Em vez disso, o que se observa é que, mais uma vez, um procedimento supostamente espiritualista, mesmo evocando a ciência, sucumbe à mistificação e à ideia do sobrenatural. Num país em que o "espiritismo" vira Casa da Mãe Joana, que é o Brasil, esses processos sempre se revelam confusos, contraditórios, misteriosos.

Só esse rol de enigmas e controvérsias que cercam qualquer prática "espiritualista", seja ela ligada ou não ao "movimento espírita", fez com que as atividades relacionadas à vida espiritual ou à manifestação de espíritos do além, no Brasil, torna-se sempre duvidosa, já que não existe uma visão coerente e precisa que possa comprovar definitivamente tais atividades.

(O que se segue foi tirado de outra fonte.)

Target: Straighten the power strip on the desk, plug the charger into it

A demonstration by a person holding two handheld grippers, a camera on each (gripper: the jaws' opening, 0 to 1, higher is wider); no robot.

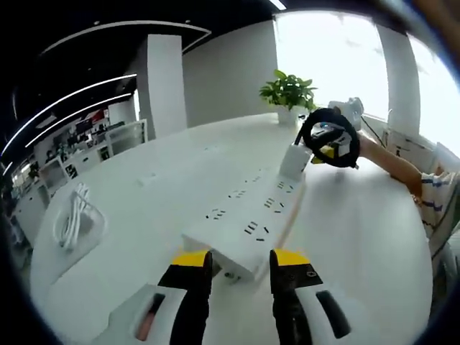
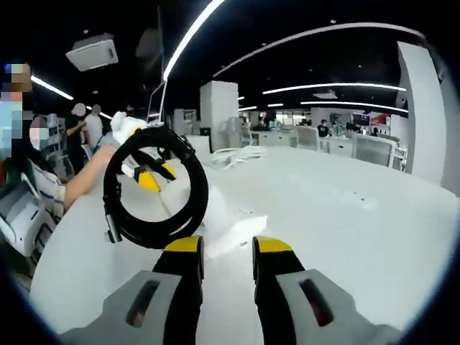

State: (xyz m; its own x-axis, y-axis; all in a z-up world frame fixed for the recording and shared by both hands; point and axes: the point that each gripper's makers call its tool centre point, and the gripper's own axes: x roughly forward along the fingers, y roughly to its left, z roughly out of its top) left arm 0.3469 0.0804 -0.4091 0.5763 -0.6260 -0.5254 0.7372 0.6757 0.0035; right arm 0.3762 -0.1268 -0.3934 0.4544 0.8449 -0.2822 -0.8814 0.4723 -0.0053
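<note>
Both grippers [image 1: 238, 260] [image 2: 226, 248] low over desk [image 1: 359, 230]

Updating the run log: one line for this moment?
left gripper: open, at power strip end | right gripper: open | charger: on strip's far end

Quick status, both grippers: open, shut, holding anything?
Left gripper: open, holding nothing, jaws just short of the power strip.
Right gripper: open, holding nothing.
</note>
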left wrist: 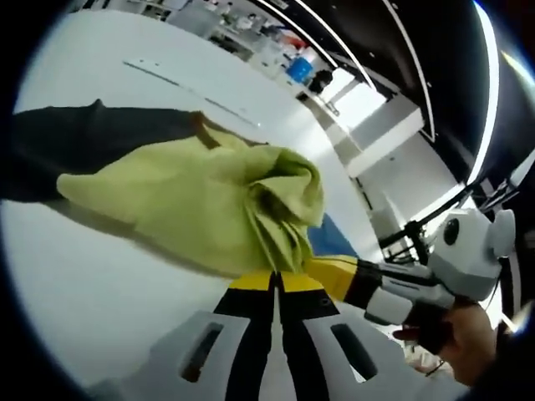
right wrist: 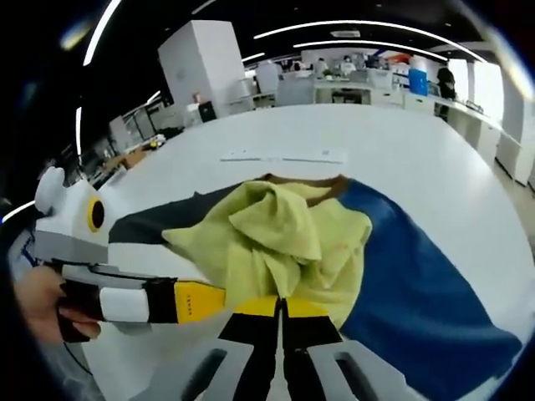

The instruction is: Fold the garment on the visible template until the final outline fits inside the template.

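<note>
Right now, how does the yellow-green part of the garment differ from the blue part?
The yellow-green part is bunched and creased, lifted in a heap; the blue part lies flat and smooth on the white table. The yellow-green part is pinched by both the left gripper and the right gripper; the blue part is untouched. Both belong to one garment.

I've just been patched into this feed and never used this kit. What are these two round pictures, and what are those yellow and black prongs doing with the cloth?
Each picture comes from a camera riding on a hand-held gripper, looking along its two jaws. No robot arm: a person holds both tools.

In the left gripper view, the left gripper is shut on the yellow-green garment. The right gripper comes in from the right, held by a hand.

In the right gripper view, the right gripper also pinches the same garment, bunched up and lifted. Under it, on the white table, lies a dark and blue sheet, probably the template.
</note>
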Available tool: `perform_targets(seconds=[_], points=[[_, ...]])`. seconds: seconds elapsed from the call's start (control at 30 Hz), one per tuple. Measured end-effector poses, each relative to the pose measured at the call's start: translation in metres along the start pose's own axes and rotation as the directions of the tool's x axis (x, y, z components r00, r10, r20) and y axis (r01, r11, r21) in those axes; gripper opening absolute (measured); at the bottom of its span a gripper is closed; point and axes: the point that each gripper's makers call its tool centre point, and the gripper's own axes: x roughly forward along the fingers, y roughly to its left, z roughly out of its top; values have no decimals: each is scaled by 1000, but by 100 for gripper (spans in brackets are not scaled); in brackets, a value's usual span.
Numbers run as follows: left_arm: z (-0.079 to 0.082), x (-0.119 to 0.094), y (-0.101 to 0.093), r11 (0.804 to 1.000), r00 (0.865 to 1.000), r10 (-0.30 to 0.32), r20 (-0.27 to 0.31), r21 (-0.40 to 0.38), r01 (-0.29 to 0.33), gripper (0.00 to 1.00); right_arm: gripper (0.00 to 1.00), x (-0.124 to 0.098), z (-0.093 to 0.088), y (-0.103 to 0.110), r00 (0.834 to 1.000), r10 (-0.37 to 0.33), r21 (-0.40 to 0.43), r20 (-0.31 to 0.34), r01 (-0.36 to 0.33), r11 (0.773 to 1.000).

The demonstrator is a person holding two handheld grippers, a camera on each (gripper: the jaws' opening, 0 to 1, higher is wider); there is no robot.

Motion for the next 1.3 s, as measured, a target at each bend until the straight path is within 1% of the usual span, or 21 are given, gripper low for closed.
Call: perform_targets(seconds=[0.07, 0.17, 0.27, 0.43, 0.7, 0.83, 0.87, 0.93, 0.97, 1.0, 1.13, 1.23, 1.3], points=[[2, -5, 0, 1000, 1000, 1, 7, 8, -2, 0, 0, -2, 1, 0, 1000, 2, -8, 3, -2, 1000], [8, -13, -1, 1000, 1000, -13, 17, 11, 13, 0, 0, -7, 3, 3, 1000, 15, -30, 18, -15, 999], [17, -24, -3, 1000, 999, -18, 45, 25, 17, 0, 0, -14, 7, 5, 999, 20, -48, 35, -18, 999], [25, -44, -5, 999, 997, -26, 75, 43, 23, 0, 0, -27, 13, 4, 998, 12, -72, 63, -7, 997], [35, -70, -1, 998, 993, -22, 113, 64, 15, 0, 0, -43, 15, 5, 997, 17, -96, 72, -10, 995], [40, -88, 1, 995, 991, -26, 128, 104, 12, 0, 0, -56, 13, 8, 997, 28, -135, 68, -18, 991], [42, -94, 2, 994, 991, -26, 132, 107, 12, 0, 0, -58, 13, 7, 997, 29, -133, 68, -20, 991], [45, -101, 5, 995, 990, -22, 141, 104, 7, 0, 0, -65, 12, 6, 997, 36, -129, 70, -27, 991], [45, -106, 9, 996, 990, -3, 142, 86, -9, 0, 0, -68, 11, 6, 997, 38, -131, 70, -29, 991], [45, -108, 10, 997, 991, 3, 136, 75, -14, 0, 0, -70, 10, 6, 997, 39, -137, 68, -29, 990], [49, -122, 11, 998, 986, -4, 167, 68, -7, 0, 0, -83, 7, 8, 997, 50, -157, 65, -40, 987], [54, -134, 8, 999, 982, -22, 189, 53, 13, 0, 0, -91, 5, 9, 997, 51, -173, 63, -39, 984], [56, -139, 8, 999, 980, -25, 196, 50, 16, 0, 0, -95, 3, 7, 998, 37, -183, 60, -26, 983]])
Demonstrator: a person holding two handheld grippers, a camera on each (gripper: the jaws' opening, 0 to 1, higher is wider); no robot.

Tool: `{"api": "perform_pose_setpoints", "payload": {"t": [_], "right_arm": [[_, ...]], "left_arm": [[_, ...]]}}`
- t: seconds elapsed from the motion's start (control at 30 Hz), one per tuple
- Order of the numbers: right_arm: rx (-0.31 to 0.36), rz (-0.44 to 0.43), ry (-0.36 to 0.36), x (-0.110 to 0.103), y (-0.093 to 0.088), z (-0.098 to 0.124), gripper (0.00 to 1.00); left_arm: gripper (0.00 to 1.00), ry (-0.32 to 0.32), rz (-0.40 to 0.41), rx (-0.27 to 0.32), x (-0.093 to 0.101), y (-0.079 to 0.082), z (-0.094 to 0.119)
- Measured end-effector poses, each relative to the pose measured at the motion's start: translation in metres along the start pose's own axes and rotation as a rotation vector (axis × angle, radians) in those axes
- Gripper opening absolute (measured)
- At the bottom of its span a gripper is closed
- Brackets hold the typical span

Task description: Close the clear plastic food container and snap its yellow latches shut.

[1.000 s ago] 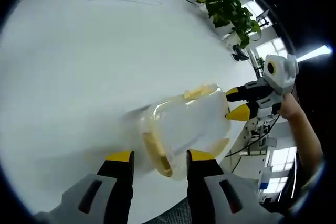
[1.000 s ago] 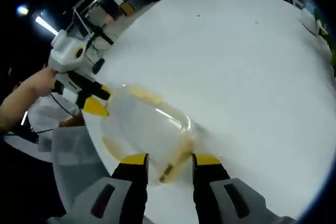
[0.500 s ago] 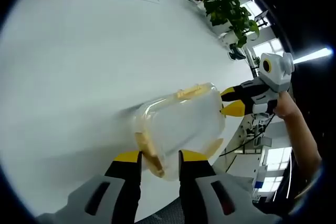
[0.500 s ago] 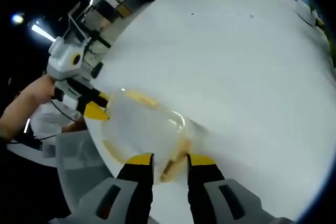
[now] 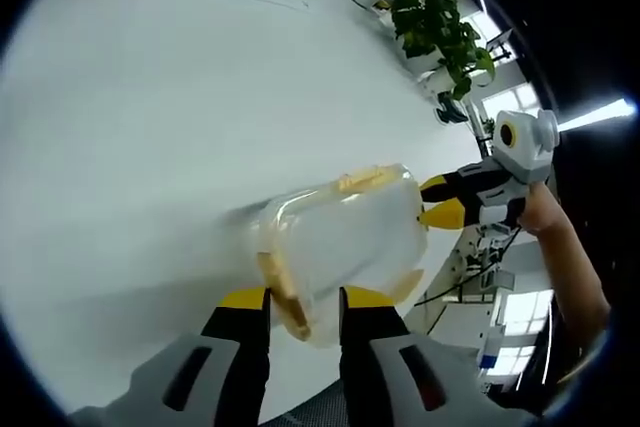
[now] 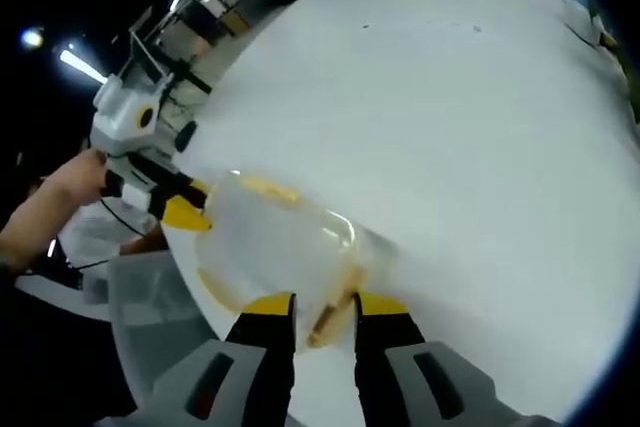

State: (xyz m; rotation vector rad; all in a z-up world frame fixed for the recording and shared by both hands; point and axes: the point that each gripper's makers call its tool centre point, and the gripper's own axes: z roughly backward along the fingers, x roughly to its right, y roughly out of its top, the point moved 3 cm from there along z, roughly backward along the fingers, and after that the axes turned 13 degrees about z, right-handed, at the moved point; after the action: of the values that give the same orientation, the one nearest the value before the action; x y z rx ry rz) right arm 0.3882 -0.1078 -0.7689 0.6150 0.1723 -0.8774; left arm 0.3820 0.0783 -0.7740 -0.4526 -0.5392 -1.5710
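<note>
Container (image 5: pixel 340 247) on desk (image 5: pixel 150 97): left hand-held gripper (image 5: pixel 295 299) and right hand-held gripper (image 6: pixel 312 304) each pinch an end latch (image 5: pixel 282 292); squeeze evenly until seated.

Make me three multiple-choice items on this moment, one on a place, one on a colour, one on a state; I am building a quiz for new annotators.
1. Where does the clear container stand?
A. at the edge of the white table
B. on a chair
C. inside a drawer

2. What colour are the container's latches?
A. blue
B. yellow
C. red

3. How do the jaws of the left gripper stand?
A. spread wide, well away from the container
C. turned away toward the potted plant
B. drawn close on either side of a latch at the container's end

Answers:
1 A: the left gripper view shows the container by the table's rim.
2 B: the right gripper view shows a yellow latch between the jaws of the right gripper.
3 B: both yellow tips flank the near latch with little gap.
</note>
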Motion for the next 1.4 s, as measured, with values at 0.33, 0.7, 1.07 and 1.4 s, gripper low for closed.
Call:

Pior é que o "movimento espírita" prefere que nos preocupemos mais em "curas espirituais", em vez de nos empenharmos para estimular a pesquisa científica para curas de doenças. Não que curas espirituais sejam impossíveis, mas da forma como são feitas elas são irregulares e de eficiência duvidosa, tendendo, mesmo, ao charlatanismo e à pseudo-ciência.

Se, em vez disso, nos preocuparmos em investir melhor os cientistas, pedir maiores recursos financeiros para pesquisas científicas, obteremos curas bem mais certas e eficientes, dentro de processos científicos e médicos confiáveis, com maiores possibilidades de êxito.

Mas, se submetermos as esperanças de cura a processos místicos e nem sempre confiáveis, tudo fica obscurecido pelas trevas do misticismo e do exotismo que deslumbra muitas pessoas dotadas de boa-fé.